Pero sus croquetas... En un momento en el que cualquier masa
pétrea y con sabor a harina cruda, a polvos o comprada en los congelados
de la esquina a granel es llamada croqueta sin que se le caiga la cara
de vergüenza al camarero de turno, encontrarse una con la textura y el
sabor correctos da ganas de hacer la ola. Y si encima la croqueta es un
croquetón y va cubierta de jamón ibérico, como su Very Important
Croquette, ya es para ponerse de rodillas.
Esta receta es un homenaje a
esa croqueta (podéis llamarla LA croqueta), con truquito revelado por
Sofía a mi amiga Mònica Escudero, que me inició en el culto a este producto: infusionar la leche con unos huesos de jamón. Yo no tuve
que añadir sal a la bechamel (el jamón y los huesos ya le dieron
bastante vidilla a la bechamel), pero la pongo como ingrediente por si
alguien tiene que rectificarla.
Dificultad
Necesita tiempo y algo de mimo, fácil-fácil no es.
Ingredientes
- 100 gramos de harina
- 100 gramos de mantequilla
- 1 litro de leche entera
- 1 cebolla
- 2 huesos de jamón ibérico
- 200 gramos de jamón ibérico picado
- Nuez moscada
- Huevo
- Pan rallado
- Lascas de jamón ibérico para cubrir la croqueta (opcional)
- Aceite de oliva suave para freír
- Sal y pimienta negra en grano
Preparación
1.
Poner en el fuego a potencia media la leche con los huesos de jamón y
la pimienta.

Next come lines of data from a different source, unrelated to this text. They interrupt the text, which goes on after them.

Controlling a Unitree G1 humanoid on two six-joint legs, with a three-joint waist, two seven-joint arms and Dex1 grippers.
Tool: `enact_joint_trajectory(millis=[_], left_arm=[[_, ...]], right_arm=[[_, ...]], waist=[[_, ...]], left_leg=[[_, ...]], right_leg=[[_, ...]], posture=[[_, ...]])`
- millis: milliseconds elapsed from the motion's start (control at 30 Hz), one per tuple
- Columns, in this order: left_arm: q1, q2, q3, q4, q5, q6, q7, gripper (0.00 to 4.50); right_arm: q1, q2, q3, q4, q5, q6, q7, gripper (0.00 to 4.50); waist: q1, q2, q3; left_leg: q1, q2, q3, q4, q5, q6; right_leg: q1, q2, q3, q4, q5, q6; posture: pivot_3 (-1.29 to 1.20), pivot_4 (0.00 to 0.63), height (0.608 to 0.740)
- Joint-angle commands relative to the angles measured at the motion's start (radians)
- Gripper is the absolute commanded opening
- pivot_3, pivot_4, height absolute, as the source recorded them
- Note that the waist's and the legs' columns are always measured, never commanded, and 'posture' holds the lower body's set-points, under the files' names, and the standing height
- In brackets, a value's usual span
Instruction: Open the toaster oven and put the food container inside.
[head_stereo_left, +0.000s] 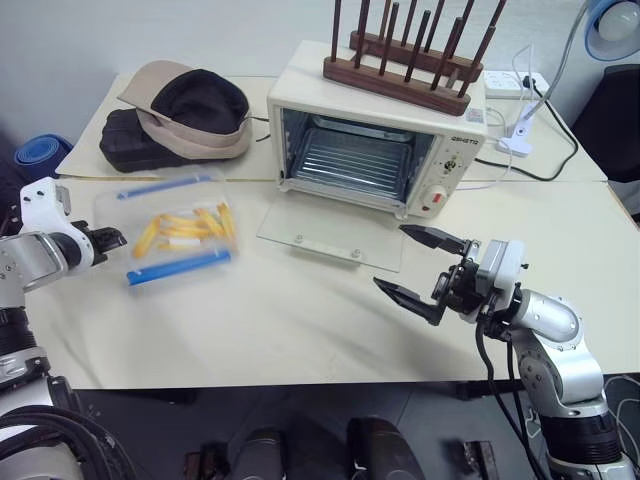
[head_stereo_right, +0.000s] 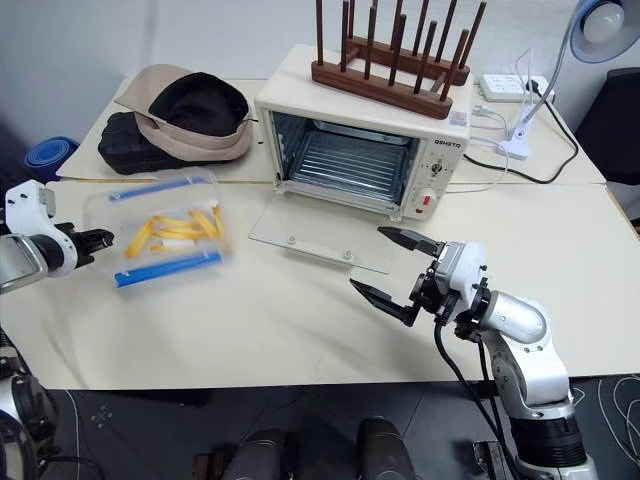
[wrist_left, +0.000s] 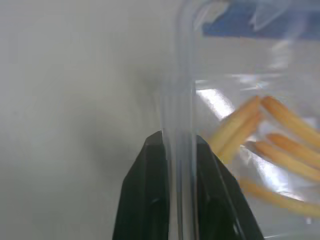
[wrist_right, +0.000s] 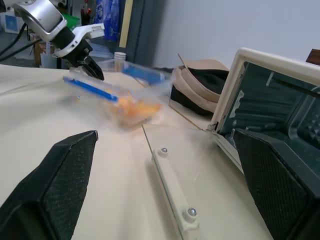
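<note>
food container (head_stereo_left: 180, 228): on counter (head_stereo_left: 300, 320), left of open toaster oven (head_stereo_left: 375, 130) | left end effector (wrist_left: 177, 150): clamped on its thin rim | right end effector (head_stereo_left: 420, 272): apart | handling: light, flexible, slippery; grip rim firmly

On the pale cream counter (head_stereo_left: 300, 330) stands a cream-white boxy toaster oven (head_stereo_left: 375, 130), its glass door (head_stereo_left: 333, 238) dropped flat, a dark wooden peg rack (head_stereo_left: 400, 60) on top. A small clear plastic food container (head_stereo_left: 175, 228) with blue side clips and yellow-orange strips lies to its left. The left end effector (head_stereo_left: 112, 240) meets the container's left edge. The right end effector (head_stereo_left: 418, 270) hovers spread wide before the door. A beige cap (head_stereo_left: 190, 110) rests on a black case (head_stereo_left: 135, 145).
</note>
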Motion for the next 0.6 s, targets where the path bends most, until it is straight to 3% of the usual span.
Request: enact_joint_trajectory(millis=[33,167,267,467,500,600], left_arm=[[-0.05,0.054,-0.056,-0.072,-0.007,-0.007,-0.143,0.07],[-0.224,0.031,-0.22,-0.104,0.002,0.027,-0.262,0.06],[-0.324,-0.05,-0.355,-0.101,0.051,0.015,-0.298,0.06],[-0.505,-0.279,-0.466,0.072,0.176,-0.091,-0.284,0.06],[-0.524,-0.312,-0.474,0.104,0.19,-0.104,-0.288,0.78],[-0.558,-0.385,-0.478,0.183,0.232,-0.151,-0.283,1.69]], right_arm=[[0.008,-0.016,-0.017,-0.045,0.004,0.005,-0.016,4.5],[0.062,-0.037,-0.055,-0.049,0.0,-0.007,-0.023,4.5],[0.103,-0.044,-0.079,-0.046,-0.004,-0.027,-0.031,4.5],[0.176,-0.032,-0.096,-0.076,-0.012,-0.05,-0.058,4.5],[0.195,-0.029,-0.098,-0.09,-0.012,-0.052,-0.066,4.5],[0.245,-0.017,-0.101,-0.13,-0.015,-0.055,-0.094,4.5]], waist=[[0.005,0.0,0.0],[0.033,-0.001,0.0],[0.051,-0.001,0.0],[0.046,-0.001,0.001],[0.043,-0.001,0.001],[0.028,-0.001,0.001]], left_leg=[[0.0,0.0,0.0,0.0,0.0,0.0],[-0.002,-0.001,0.0,0.002,0.0,0.0],[-0.003,-0.002,0.0,0.002,0.0,0.001],[-0.002,-0.004,0.006,0.003,0.0,0.001],[-0.002,-0.003,0.006,0.002,0.0,0.001],[-0.002,-0.002,0.007,0.001,0.0,0.0]], right_leg=[[0.0,0.0,0.0,0.0,0.0,0.0],[0.0,0.0,0.0,0.0,0.0,0.0],[0.0,0.0,0.001,0.0,0.0,0.0],[0.0,0.003,0.002,-0.002,0.0,0.001],[-0.001,0.004,0.002,-0.002,0.0,0.001],[-0.003,0.005,0.003,-0.001,0.0,0.001]], posture=[[0.0,0.15,0.74],[0.0,0.15,0.74],[0.0,0.15,0.74],[0.0,0.15,0.74],[0.0,0.15,0.74],[0.0,0.15,0.74]])
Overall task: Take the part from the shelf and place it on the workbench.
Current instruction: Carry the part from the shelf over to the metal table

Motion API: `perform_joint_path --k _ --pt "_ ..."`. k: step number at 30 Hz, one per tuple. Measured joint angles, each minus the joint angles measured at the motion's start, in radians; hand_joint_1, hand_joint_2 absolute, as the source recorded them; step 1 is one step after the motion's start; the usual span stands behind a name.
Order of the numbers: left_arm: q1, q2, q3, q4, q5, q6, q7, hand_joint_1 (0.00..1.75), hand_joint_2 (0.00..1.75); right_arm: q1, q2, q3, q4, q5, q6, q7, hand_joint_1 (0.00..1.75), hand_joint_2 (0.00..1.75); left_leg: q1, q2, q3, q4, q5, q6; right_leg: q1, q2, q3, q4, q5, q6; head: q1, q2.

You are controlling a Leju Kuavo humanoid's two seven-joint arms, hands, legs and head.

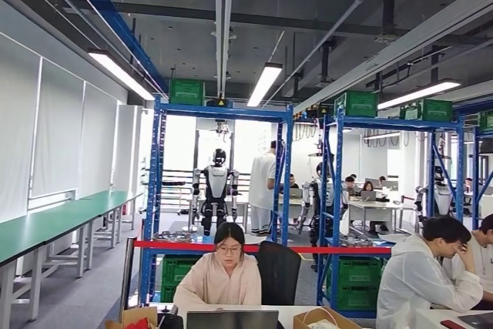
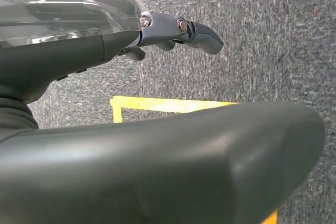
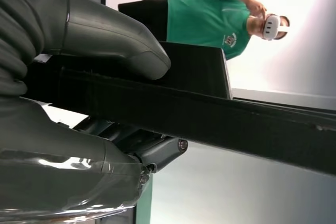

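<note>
In the right wrist view my right hand grips a long flat black part. Its thumb lies on one face and its darker fingers on the other. The part reaches out past the hand across the picture. My left hand hangs over grey carpet, fingers stretched out apart from the thick thumb, nothing in it. The head view faces a blue shelf rack with metal parts on a middle level. Long green-topped workbenches run along the left wall.
A seated person works at a desk just ahead, and others sit at the right. A second blue rack holds green crates. Another humanoid robot stands beyond the shelves. Yellow floor tape lies below my left hand. A person in a green shirt wears a headset.
</note>
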Motion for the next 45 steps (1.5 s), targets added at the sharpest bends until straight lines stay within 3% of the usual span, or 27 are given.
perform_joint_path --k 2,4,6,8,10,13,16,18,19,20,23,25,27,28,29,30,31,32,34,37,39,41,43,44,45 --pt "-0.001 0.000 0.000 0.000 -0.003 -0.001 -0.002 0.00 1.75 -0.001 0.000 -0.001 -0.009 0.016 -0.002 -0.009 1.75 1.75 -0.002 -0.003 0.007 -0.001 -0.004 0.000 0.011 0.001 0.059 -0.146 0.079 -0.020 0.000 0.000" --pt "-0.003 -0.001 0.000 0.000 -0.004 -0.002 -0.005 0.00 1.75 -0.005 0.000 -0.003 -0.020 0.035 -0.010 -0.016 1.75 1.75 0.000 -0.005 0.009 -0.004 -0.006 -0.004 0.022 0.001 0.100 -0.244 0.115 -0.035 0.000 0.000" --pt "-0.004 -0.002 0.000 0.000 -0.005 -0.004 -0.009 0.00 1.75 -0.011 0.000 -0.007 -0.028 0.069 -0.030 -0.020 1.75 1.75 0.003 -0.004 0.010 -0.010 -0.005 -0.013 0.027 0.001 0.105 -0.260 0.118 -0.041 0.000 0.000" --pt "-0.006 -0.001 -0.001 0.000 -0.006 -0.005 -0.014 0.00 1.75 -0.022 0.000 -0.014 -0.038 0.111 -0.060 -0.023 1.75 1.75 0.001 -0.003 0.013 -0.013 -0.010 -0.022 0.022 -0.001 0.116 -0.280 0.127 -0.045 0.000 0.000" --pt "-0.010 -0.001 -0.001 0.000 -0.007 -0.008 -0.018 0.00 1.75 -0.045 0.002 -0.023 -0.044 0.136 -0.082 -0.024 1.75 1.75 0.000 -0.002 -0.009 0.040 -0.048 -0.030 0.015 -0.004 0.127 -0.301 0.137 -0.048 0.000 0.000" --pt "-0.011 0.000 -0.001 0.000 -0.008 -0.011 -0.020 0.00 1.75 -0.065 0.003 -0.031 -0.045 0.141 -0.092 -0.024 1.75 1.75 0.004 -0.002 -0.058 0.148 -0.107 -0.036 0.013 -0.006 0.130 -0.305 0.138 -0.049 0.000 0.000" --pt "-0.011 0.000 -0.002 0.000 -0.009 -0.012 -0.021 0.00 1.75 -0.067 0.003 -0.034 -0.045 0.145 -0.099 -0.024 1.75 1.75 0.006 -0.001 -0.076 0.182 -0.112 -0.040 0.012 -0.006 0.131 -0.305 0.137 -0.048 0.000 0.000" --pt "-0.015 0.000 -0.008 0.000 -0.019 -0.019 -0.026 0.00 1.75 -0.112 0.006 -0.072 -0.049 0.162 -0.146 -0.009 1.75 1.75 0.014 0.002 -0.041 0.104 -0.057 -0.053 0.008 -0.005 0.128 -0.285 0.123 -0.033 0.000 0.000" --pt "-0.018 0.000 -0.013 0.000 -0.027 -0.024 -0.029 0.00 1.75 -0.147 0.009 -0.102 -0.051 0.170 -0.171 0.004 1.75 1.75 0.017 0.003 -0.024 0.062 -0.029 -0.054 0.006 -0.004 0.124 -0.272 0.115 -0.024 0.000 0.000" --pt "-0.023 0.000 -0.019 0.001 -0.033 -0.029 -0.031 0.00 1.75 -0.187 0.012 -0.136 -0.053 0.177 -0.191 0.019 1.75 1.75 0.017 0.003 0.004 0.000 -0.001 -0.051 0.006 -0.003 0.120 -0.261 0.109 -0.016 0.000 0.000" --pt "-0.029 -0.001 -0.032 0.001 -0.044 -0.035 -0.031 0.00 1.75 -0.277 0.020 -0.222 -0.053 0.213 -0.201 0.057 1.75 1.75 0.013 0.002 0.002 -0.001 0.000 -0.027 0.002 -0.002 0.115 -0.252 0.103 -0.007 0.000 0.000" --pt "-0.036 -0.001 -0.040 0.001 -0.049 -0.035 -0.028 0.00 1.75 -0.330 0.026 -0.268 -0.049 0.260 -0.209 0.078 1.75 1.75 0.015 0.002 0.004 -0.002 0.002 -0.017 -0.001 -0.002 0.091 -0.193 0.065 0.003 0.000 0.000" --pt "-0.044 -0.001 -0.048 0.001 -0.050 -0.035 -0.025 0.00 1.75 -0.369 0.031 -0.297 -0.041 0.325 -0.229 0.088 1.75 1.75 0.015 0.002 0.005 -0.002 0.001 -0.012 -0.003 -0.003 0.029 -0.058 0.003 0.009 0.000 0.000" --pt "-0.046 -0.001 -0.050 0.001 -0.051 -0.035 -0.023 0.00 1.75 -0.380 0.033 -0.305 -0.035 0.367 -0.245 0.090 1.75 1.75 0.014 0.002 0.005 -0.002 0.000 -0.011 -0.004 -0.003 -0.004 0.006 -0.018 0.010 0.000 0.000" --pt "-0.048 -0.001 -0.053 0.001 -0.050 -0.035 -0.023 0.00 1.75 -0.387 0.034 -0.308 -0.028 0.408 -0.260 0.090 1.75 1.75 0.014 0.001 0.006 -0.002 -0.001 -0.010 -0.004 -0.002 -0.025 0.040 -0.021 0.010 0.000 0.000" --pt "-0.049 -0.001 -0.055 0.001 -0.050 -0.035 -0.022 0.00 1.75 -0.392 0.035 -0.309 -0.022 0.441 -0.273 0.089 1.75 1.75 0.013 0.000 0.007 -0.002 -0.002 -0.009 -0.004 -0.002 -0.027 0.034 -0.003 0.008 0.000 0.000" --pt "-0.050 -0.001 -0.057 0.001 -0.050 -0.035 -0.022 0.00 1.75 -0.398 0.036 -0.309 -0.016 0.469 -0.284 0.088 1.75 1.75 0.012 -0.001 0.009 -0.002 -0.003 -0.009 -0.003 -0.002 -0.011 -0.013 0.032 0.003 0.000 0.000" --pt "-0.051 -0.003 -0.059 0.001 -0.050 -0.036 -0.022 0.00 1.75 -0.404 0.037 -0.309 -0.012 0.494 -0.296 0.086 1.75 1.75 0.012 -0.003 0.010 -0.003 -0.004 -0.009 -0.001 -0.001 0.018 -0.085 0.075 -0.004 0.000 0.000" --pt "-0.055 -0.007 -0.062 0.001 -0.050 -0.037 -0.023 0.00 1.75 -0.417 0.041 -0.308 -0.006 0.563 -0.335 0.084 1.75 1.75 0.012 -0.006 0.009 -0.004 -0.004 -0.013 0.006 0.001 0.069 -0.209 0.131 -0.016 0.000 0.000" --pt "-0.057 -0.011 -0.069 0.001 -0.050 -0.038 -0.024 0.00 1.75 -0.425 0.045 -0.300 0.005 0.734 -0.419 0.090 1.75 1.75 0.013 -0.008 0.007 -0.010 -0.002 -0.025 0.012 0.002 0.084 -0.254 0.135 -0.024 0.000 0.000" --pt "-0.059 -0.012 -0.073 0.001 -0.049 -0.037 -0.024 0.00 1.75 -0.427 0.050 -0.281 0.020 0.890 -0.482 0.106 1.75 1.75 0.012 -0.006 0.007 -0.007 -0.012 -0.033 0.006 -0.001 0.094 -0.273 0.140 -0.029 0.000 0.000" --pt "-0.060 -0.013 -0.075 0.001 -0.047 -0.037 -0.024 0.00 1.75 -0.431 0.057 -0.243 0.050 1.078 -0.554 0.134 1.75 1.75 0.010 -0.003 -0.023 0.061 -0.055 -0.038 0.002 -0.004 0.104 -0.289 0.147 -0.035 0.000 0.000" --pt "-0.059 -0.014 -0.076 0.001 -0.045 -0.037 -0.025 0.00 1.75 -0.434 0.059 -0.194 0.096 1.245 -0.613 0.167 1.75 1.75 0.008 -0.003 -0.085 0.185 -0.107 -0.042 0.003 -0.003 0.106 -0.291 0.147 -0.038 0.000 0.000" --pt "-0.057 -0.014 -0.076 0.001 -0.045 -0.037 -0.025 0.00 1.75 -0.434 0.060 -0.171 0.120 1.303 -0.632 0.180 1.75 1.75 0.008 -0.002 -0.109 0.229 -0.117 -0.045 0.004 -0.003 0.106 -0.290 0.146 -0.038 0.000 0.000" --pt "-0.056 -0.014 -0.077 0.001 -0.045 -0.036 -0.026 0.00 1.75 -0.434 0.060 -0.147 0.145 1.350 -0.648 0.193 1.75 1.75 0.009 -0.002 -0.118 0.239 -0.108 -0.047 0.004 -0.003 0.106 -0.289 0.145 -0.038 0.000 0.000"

Cuando esté caliente bajar al mínimo e infusionar durante
media hora o 40 minutos, dependiendo de la cantidad de grasa y carne que
tengan los huesos. Colar la leche, aromatizar con nuez moscada y
reservar en caliente.
2.
En una olla, calentar la mantequilla a fuego suave y añadir la cebolla
picada fina. Cuando esté transparente, añadir el jamón y saltear unos
segundos. Acto seguido, añadir la harina y cocerla unos minutos.
Es importante que la harina se tueste bien, pero que no se queme, así
que hay que hacerlo con el fuego bajo y revolviendo constantemente.
3.
Sin subir el fuego, añadir la leche caliente y revolver con unas varillas para
que no queden grumos hasta que la bechamel espese. Volcar en
una fuente y dejar enfriar (cuanto más fría esté la masa mejor, de un
día para otro está perfecta).
4.
Hacer porciones con la masa (el tamaño depende de cuándo y cómo se
quieran comer, si son para aperitivo las pequeñitas irán mejor, si se
quieren recubrir con jamón es mejor hacer un “croquetón”), rebozarlas en
huevo y pan rallado y freírlas en aceite de oliva bien caliente en tandas pequeñas.
Escurrir sobre papel de cocina y servir calientes, cubiertas si se
quiere con unas lascas de jamón ibérico.